[Saved data entries]
┄┄┄┄┄┄

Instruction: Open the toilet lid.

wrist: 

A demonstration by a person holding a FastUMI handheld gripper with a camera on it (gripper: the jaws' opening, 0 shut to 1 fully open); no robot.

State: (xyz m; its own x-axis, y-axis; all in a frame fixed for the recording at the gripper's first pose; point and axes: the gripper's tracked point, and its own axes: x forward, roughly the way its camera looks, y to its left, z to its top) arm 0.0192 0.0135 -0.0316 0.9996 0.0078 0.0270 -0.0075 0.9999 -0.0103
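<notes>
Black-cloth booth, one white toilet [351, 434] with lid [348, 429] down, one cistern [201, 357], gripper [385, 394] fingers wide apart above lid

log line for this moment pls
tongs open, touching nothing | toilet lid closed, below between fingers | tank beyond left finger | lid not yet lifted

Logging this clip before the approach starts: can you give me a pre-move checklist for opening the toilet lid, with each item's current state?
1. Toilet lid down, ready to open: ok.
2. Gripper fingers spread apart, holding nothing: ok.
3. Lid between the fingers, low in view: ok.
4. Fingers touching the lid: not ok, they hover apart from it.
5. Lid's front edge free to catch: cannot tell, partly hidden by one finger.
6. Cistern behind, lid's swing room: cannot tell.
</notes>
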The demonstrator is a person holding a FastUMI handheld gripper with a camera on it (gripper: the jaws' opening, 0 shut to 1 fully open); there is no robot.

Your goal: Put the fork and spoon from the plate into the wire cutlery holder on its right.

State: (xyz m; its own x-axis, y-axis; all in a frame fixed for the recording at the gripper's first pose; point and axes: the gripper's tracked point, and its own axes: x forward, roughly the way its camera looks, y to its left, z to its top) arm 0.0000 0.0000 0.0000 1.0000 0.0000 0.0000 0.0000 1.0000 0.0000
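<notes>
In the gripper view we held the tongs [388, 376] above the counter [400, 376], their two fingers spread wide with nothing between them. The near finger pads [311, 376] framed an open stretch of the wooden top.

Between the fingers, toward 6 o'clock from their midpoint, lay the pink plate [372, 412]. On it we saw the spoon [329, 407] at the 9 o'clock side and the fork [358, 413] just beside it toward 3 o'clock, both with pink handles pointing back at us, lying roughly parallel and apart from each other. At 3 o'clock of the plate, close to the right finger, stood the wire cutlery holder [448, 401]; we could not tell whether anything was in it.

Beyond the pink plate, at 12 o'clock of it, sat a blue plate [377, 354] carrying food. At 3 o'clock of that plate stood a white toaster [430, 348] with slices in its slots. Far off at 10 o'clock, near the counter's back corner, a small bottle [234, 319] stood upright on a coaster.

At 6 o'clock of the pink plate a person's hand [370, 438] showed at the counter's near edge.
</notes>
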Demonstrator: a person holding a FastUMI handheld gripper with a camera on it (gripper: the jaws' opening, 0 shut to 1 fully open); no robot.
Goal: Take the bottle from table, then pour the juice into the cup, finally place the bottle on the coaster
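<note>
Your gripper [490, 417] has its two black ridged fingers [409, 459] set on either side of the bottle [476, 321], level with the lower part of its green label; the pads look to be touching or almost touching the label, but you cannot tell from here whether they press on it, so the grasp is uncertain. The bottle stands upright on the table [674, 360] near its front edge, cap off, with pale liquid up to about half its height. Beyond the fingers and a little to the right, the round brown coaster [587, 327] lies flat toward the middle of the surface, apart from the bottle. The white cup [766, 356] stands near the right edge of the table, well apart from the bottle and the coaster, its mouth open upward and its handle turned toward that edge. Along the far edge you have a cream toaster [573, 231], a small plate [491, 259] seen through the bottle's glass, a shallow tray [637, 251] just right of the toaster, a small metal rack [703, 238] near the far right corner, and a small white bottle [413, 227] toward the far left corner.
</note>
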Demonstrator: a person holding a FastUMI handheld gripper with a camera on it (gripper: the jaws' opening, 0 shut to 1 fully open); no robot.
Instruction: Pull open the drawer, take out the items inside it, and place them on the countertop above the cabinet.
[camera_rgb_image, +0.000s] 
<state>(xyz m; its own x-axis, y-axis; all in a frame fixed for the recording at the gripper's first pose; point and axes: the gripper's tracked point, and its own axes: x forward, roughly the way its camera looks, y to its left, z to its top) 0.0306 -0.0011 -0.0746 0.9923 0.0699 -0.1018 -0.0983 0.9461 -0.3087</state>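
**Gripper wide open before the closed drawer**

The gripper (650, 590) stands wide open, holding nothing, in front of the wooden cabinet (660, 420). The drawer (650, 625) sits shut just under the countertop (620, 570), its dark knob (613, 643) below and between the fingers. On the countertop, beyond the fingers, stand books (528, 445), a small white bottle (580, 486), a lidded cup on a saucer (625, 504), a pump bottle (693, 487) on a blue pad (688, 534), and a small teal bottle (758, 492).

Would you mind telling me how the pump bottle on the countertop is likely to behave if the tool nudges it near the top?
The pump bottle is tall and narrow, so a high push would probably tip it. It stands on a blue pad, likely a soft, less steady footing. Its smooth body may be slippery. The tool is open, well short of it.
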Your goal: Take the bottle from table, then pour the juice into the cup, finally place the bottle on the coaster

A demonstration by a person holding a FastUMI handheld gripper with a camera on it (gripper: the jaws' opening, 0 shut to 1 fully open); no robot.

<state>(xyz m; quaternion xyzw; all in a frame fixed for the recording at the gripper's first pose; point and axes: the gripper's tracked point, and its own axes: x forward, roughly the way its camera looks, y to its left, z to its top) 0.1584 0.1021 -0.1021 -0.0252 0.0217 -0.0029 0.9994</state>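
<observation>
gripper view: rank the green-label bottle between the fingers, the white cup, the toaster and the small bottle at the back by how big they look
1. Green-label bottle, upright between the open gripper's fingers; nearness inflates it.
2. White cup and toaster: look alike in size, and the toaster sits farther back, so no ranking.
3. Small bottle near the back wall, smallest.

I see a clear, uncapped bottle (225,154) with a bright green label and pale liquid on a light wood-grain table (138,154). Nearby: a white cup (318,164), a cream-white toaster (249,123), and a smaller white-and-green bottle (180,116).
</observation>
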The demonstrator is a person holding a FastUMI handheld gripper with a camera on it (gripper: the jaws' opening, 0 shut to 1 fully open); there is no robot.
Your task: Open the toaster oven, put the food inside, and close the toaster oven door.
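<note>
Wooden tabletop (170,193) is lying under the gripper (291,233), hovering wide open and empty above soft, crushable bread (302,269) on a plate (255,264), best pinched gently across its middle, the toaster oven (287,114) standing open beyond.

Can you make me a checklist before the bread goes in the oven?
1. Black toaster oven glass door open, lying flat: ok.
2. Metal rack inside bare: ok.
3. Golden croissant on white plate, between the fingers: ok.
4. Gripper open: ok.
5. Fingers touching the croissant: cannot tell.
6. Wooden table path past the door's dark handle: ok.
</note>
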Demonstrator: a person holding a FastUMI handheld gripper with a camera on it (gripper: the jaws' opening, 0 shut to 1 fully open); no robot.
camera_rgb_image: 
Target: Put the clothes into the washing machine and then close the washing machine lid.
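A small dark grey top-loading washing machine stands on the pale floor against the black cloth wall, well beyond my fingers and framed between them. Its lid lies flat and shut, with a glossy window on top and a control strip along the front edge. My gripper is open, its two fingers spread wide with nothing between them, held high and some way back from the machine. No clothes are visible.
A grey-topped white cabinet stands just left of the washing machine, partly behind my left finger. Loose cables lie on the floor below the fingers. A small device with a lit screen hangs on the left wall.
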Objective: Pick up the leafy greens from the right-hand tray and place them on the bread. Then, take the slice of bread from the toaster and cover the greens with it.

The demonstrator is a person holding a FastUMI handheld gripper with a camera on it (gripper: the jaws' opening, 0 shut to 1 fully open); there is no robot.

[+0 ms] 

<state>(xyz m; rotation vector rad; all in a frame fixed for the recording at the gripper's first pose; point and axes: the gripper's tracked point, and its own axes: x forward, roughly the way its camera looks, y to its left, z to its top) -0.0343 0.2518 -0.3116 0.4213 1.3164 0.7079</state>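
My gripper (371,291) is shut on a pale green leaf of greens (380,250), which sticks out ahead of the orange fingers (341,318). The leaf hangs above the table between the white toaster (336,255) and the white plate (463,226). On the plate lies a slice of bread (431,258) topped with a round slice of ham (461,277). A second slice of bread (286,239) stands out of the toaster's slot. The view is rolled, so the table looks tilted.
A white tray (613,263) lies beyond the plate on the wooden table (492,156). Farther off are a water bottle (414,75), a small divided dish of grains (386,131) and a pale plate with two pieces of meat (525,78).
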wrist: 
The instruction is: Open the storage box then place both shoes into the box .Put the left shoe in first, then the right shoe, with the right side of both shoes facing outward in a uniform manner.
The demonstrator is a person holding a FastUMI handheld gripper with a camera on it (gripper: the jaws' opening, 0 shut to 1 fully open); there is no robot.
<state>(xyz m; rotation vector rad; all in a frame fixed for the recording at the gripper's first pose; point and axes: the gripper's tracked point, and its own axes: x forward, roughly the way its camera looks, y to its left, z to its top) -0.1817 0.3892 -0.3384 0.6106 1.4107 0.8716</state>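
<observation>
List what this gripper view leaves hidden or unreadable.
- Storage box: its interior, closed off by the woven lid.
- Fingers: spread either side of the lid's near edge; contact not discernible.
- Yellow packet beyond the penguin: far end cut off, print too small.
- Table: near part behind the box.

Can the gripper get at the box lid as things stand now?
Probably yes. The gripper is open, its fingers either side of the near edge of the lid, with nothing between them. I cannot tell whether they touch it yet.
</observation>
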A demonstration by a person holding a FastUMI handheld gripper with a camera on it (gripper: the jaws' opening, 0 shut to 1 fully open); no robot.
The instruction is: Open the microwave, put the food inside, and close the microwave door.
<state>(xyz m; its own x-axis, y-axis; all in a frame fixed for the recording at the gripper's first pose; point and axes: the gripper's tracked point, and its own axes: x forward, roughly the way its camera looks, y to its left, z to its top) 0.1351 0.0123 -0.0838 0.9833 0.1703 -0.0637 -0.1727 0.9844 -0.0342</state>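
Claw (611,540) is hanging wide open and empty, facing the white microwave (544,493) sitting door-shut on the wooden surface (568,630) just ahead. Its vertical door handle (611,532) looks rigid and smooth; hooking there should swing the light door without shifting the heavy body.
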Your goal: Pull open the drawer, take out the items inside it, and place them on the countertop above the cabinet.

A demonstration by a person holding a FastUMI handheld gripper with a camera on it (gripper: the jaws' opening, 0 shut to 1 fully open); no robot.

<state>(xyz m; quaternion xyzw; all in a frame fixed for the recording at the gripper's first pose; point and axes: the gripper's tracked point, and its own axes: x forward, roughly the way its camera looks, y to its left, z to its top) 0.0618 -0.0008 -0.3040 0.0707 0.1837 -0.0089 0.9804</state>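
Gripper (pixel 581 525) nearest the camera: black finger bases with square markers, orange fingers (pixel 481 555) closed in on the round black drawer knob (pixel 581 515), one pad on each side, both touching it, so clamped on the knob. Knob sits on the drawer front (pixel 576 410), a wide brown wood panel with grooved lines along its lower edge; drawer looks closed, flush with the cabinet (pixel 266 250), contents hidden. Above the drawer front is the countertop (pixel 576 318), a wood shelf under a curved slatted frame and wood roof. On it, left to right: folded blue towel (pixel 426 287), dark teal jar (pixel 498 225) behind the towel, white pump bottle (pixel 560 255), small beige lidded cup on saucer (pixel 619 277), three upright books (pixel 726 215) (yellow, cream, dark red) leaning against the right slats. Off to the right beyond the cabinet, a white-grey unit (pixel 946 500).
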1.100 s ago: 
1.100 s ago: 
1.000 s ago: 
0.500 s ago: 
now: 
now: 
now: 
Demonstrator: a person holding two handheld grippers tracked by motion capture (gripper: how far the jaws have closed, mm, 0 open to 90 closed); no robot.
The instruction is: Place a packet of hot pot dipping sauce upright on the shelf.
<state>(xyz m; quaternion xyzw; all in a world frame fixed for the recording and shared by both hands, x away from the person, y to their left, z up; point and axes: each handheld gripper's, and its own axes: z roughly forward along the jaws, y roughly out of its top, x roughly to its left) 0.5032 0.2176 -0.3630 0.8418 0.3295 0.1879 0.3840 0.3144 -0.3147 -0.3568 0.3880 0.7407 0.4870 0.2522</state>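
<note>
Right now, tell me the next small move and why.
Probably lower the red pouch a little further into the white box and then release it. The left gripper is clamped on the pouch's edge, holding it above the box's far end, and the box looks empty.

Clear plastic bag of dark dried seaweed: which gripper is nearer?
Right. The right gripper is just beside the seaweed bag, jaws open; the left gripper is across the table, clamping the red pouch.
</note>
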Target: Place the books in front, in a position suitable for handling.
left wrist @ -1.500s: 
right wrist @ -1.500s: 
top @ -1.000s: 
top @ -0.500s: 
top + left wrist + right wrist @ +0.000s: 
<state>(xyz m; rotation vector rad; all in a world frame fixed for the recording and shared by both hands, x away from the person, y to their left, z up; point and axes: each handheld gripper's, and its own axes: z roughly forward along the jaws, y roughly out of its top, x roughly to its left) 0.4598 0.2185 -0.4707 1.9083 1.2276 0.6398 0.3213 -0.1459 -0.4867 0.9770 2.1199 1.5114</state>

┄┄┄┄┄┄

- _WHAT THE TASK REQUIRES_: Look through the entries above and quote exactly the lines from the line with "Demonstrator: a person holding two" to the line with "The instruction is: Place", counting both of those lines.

- _FINAL ANSWER_:
Demonstrator: a person holding two handheld grippers tracked by motion capture (gripper: how far the jaws have closed, mm, 0 open to 90 closed); no robot.
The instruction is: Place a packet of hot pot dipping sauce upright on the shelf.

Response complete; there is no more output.